# [What is needed]
Set down each line of the data exactly, but not the pictures.
_____
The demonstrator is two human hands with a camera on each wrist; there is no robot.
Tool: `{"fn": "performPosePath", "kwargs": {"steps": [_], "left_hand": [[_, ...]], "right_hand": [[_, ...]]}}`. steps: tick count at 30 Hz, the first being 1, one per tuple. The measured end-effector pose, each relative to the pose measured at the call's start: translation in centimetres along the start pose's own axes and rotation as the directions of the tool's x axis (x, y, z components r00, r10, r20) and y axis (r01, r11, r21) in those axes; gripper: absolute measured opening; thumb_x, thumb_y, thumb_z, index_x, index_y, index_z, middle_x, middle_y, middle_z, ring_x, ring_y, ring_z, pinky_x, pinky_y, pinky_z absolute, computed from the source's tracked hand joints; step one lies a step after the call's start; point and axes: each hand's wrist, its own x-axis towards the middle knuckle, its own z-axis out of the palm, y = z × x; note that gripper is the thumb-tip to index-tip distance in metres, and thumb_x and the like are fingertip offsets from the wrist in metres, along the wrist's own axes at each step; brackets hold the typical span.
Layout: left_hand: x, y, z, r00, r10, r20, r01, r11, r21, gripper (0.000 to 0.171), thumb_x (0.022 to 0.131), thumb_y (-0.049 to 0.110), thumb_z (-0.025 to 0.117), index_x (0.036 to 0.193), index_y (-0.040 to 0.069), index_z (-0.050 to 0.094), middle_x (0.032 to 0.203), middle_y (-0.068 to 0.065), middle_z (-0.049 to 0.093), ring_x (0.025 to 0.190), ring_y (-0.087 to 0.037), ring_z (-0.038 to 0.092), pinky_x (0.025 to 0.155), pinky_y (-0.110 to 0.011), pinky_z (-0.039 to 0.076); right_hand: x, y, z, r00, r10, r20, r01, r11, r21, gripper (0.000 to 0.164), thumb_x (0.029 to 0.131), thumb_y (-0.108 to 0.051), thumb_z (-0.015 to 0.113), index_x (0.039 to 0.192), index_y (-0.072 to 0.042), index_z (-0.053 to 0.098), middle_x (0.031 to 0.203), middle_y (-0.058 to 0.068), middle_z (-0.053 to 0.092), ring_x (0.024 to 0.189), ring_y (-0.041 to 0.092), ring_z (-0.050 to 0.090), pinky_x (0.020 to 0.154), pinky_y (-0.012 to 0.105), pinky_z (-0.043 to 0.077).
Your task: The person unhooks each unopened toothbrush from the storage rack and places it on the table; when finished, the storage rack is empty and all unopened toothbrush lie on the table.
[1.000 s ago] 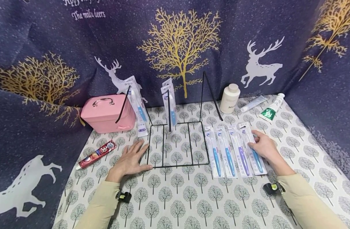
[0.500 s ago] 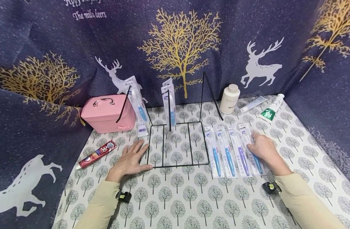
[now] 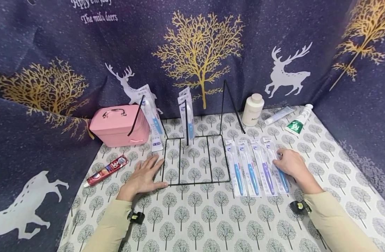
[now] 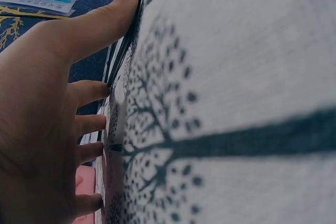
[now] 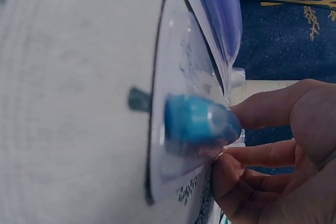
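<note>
Four-sided black wire rack (image 3: 198, 182) stands mid-table, with packaged toothbrushes hanging at its left upright (image 3: 152, 115) and middle upright (image 3: 186, 113). My left hand (image 3: 143, 176) lies on the cloth with fingers spread, its thumb touching the rack's front left corner. Right of the rack, several packaged toothbrushes lie in a row, blue (image 3: 238, 176), blue (image 3: 253, 176) and purple (image 3: 266, 176) among them. My right hand (image 3: 291, 166) pinches the row's rightmost packaged blue toothbrush (image 3: 282, 180) between thumb and fingers. In the right wrist view, that blue handle (image 5: 194, 119) shows through clear plastic.
A pink case (image 3: 119, 126) stands at the back left, with a red toothpaste tube (image 3: 106, 170) before it. At the back right are a cream bottle (image 3: 253, 110), a pale tube (image 3: 279, 114) and a green-and-white tube (image 3: 299, 120). A dark fabric backdrop (image 3: 211, 42) rises behind.
The rightmost packaged toothbrush has shifted slightly left, closer to the purple one, with my right hand on it. My left hand has stayed in place.
</note>
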Motion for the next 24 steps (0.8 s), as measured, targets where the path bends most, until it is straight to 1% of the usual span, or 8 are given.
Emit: {"fn": "performPosePath", "kwargs": {"steps": [4,8,12,16,19,20,22,24], "left_hand": [[-0.1,0.0,0.0,1.0,-0.002,-0.002,0.002,1.0,-0.01,0.099,0.07,0.078,0.048,0.147,0.022,0.019,0.154,-0.008,0.01,0.139,-0.035,0.013,0.107,-0.064,0.011],[0.0,-0.2,0.1,1.0,0.001,-0.005,-0.001,1.0,0.001,0.099,0.07,0.078,0.047,0.147,0.022,0.019,0.154,-0.008,0.009,0.139,-0.035,0.013,0.107,-0.065,0.011],[0.0,-0.2,0.2,1.0,0.001,-0.006,-0.001,1.0,0.01,0.099,0.07,0.079,0.046,0.146,0.022,0.019,0.154,-0.007,0.009,0.139,-0.035,0.013,0.107,-0.065,0.011],[0.0,-0.1,0.2,1.0,-0.003,-0.004,0.003,1.0,-0.001,0.099,0.07,0.078,0.047,0.146,0.022,0.02,0.154,-0.007,0.009,0.139,-0.034,0.012,0.107,-0.064,0.011],[0.0,0.0,0.2,1.0,-0.005,0.0,0.005,1.0,-0.002,0.099,0.07,0.078,0.048,0.146,0.022,0.019,0.154,-0.007,0.009,0.139,-0.034,0.012,0.107,-0.064,0.011],[0.0,0.0,0.2,1.0,-0.003,0.0,0.003,1.0,-0.002,0.099,0.07,0.078,0.048,0.146,0.022,0.019,0.154,-0.007,0.009,0.139,-0.034,0.012,0.107,-0.064,0.011],[0.1,0.0,0.2,1.0,0.0,-0.001,0.0,1.0,0.001,0.099,0.07,0.078,0.048,0.146,0.022,0.02,0.154,-0.008,0.009,0.139,-0.035,0.013,0.107,-0.064,0.011],[0.1,0.0,0.2,1.0,0.003,-0.006,-0.003,1.0,0.004,0.099,0.069,0.078,0.048,0.146,0.022,0.02,0.154,-0.008,0.01,0.138,-0.035,0.013,0.107,-0.065,0.011]], "right_hand": [[0.0,0.0,-0.1,1.0,-0.006,-0.015,0.006,1.0,0.005,0.048,0.075,-0.025,0.064,0.113,0.005,0.057,0.078,0.015,0.06,0.07,0.032,0.053,0.058,0.044,0.043],[-0.2,-0.4,-0.2,0.996,-0.039,-0.085,0.04,0.999,0.007,0.049,0.077,-0.024,0.062,0.115,0.005,0.056,0.08,0.017,0.061,0.073,0.035,0.055,0.058,0.045,0.043],[-0.4,-1.3,-0.5,0.979,-0.09,-0.183,0.102,0.993,0.056,0.046,0.079,-0.024,0.062,0.117,0.002,0.057,0.092,0.018,0.064,0.082,0.036,0.06,0.063,0.049,0.045],[-0.6,-2.7,-0.9,0.96,-0.132,-0.248,0.168,0.977,0.131,0.041,0.08,-0.023,0.063,0.116,-0.003,0.059,0.092,0.014,0.066,0.078,0.029,0.063,0.063,0.044,0.047],[-0.7,-3.9,-1.0,0.945,-0.166,-0.283,0.226,0.955,0.193,0.038,0.08,-0.02,0.065,0.115,-0.004,0.06,0.09,0.012,0.067,0.074,0.026,0.065,0.065,0.041,0.052],[-0.8,-4.3,-1.0,0.937,-0.181,-0.297,0.253,0.942,0.223,0.037,0.08,-0.018,0.065,0.114,-0.003,0.06,0.09,0.013,0.067,0.073,0.026,0.065,0.065,0.04,0.054],[-0.9,-5.2,-1.0,0.922,-0.209,-0.326,0.307,0.909,0.284,0.035,0.08,-0.014,0.065,0.113,-0.002,0.061,0.09,0.012,0.067,0.073,0.025,0.065,0.066,0.038,0.056],[-0.9,-6.2,-1.0,0.9,-0.246,-0.361,0.374,0.861,0.344,0.033,0.08,-0.009,0.067,0.111,-0.002,0.061,0.091,0.012,0.067,0.075,0.024,0.065,0.068,0.035,0.056]]}}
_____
# [Written response]
The demonstrator is two human hands with a camera on each wrist; there is no robot.
Tool: `{"fn": "performPosePath", "kwargs": {"steps": [_], "left_hand": [[_, ...]], "right_hand": [[_, ...]]}}`. steps: tick count at 30 Hz, the first being 1, one per tuple. The measured end-effector pose, each relative to the pose measured at the call's start: translation in centimetres along the start pose's own axes and rotation as the directions of the tool's x axis (x, y, z components r00, r10, r20) and y axis (r01, r11, r21) in those axes; gripper: absolute measured opening; thumb_x, thumb_y, thumb_z, index_x, index_y, index_z, middle_x, middle_y, middle_z, ring_x, ring_y, ring_z, pinky_x, pinky_y, pinky_z absolute, computed from the source's tracked hand joints; step one lies a step after the call's start; point and axes: each hand's wrist, its own x-axis towards the middle knuckle, its own z-axis out of the palm, y = z × x; note that gripper is the thumb-tip to index-tip distance in metres, and thumb_x and the like are fingertip offsets from the wrist in metres, along the wrist's own axes at each step; brackets hold the typical span.
Layout: left_hand: x, y, z, r00, r10, r20, r01, r11, r21, gripper (0.000 to 0.171), thumb_x (0.022 to 0.131), thumb_y (-0.049 to 0.110), thumb_z (-0.025 to 0.117), index_x (0.036 to 0.193), index_y (-0.040 to 0.069), index_z (-0.050 to 0.094), middle_x (0.032 to 0.203), middle_y (-0.068 to 0.065), middle_z (-0.049 to 0.093), ring_x (0.025 to 0.190), ring_y (-0.087 to 0.037), ring_z (-0.038 to 0.092), pinky_x (0.025 to 0.155), pinky_y (-0.110 to 0.011), pinky_z (-0.039 to 0.076); right_hand: x, y, z, r00, r10, r20, r01, r11, r21, gripper (0.000 to 0.164), thumb_x (0.029 to 0.131), thumb_y (-0.108 to 0.051), thumb_z (-0.015 to 0.113), index_x (0.039 to 0.192), index_y (-0.072 to 0.042), index_z (-0.053 to 0.098), middle_x (0.031 to 0.203), middle_y (-0.058 to 0.068), middle_z (-0.053 to 0.092), ring_x (0.024 to 0.189), ring_y (-0.041 to 0.092), ring_z (-0.050 to 0.090), pinky_x (0.020 to 0.154), pinky_y (-0.012 to 0.105), pinky_z (-0.043 to 0.077).
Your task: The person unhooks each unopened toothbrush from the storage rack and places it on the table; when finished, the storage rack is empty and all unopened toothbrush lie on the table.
[1.000 s ago] 
[0.500 s ago] 
[now] 
[now] 
[now] 
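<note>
Four-sided black wire rack (image 3: 198, 182) stands mid-table, with packaged toothbrushes hanging at its left upright (image 3: 152, 115) and middle upright (image 3: 186, 113). My left hand (image 3: 143, 176) lies on the cloth with fingers spread, its thumb touching the rack's front left corner. Right of the rack, several packaged toothbrushes lie in a row, blue (image 3: 238, 176), blue (image 3: 253, 176) and purple (image 3: 266, 176) among them. My right hand (image 3: 291, 166) pinches the row's rightmost packaged blue toothbrush (image 3: 282, 180) between thumb and fingers. In the right wrist view, that blue handle (image 5: 194, 119) shows through clear plastic.
A pink case (image 3: 119, 126) stands at the back left, with a red toothpaste tube (image 3: 106, 170) before it. At the back right are a cream bottle (image 3: 253, 110), a pale tube (image 3: 279, 114) and a green-and-white tube (image 3: 299, 120). A dark fabric backdrop (image 3: 211, 42) rises behind.
The rightmost packaged toothbrush has shifted slightly left, closer to the purple one, with my right hand on it. My left hand has stayed in place.
</note>
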Motion for the next 24 steps (0.8 s), as measured, targets where the path bends most, until it is straight to 1% of the usual span, or 8 are given.
Emit: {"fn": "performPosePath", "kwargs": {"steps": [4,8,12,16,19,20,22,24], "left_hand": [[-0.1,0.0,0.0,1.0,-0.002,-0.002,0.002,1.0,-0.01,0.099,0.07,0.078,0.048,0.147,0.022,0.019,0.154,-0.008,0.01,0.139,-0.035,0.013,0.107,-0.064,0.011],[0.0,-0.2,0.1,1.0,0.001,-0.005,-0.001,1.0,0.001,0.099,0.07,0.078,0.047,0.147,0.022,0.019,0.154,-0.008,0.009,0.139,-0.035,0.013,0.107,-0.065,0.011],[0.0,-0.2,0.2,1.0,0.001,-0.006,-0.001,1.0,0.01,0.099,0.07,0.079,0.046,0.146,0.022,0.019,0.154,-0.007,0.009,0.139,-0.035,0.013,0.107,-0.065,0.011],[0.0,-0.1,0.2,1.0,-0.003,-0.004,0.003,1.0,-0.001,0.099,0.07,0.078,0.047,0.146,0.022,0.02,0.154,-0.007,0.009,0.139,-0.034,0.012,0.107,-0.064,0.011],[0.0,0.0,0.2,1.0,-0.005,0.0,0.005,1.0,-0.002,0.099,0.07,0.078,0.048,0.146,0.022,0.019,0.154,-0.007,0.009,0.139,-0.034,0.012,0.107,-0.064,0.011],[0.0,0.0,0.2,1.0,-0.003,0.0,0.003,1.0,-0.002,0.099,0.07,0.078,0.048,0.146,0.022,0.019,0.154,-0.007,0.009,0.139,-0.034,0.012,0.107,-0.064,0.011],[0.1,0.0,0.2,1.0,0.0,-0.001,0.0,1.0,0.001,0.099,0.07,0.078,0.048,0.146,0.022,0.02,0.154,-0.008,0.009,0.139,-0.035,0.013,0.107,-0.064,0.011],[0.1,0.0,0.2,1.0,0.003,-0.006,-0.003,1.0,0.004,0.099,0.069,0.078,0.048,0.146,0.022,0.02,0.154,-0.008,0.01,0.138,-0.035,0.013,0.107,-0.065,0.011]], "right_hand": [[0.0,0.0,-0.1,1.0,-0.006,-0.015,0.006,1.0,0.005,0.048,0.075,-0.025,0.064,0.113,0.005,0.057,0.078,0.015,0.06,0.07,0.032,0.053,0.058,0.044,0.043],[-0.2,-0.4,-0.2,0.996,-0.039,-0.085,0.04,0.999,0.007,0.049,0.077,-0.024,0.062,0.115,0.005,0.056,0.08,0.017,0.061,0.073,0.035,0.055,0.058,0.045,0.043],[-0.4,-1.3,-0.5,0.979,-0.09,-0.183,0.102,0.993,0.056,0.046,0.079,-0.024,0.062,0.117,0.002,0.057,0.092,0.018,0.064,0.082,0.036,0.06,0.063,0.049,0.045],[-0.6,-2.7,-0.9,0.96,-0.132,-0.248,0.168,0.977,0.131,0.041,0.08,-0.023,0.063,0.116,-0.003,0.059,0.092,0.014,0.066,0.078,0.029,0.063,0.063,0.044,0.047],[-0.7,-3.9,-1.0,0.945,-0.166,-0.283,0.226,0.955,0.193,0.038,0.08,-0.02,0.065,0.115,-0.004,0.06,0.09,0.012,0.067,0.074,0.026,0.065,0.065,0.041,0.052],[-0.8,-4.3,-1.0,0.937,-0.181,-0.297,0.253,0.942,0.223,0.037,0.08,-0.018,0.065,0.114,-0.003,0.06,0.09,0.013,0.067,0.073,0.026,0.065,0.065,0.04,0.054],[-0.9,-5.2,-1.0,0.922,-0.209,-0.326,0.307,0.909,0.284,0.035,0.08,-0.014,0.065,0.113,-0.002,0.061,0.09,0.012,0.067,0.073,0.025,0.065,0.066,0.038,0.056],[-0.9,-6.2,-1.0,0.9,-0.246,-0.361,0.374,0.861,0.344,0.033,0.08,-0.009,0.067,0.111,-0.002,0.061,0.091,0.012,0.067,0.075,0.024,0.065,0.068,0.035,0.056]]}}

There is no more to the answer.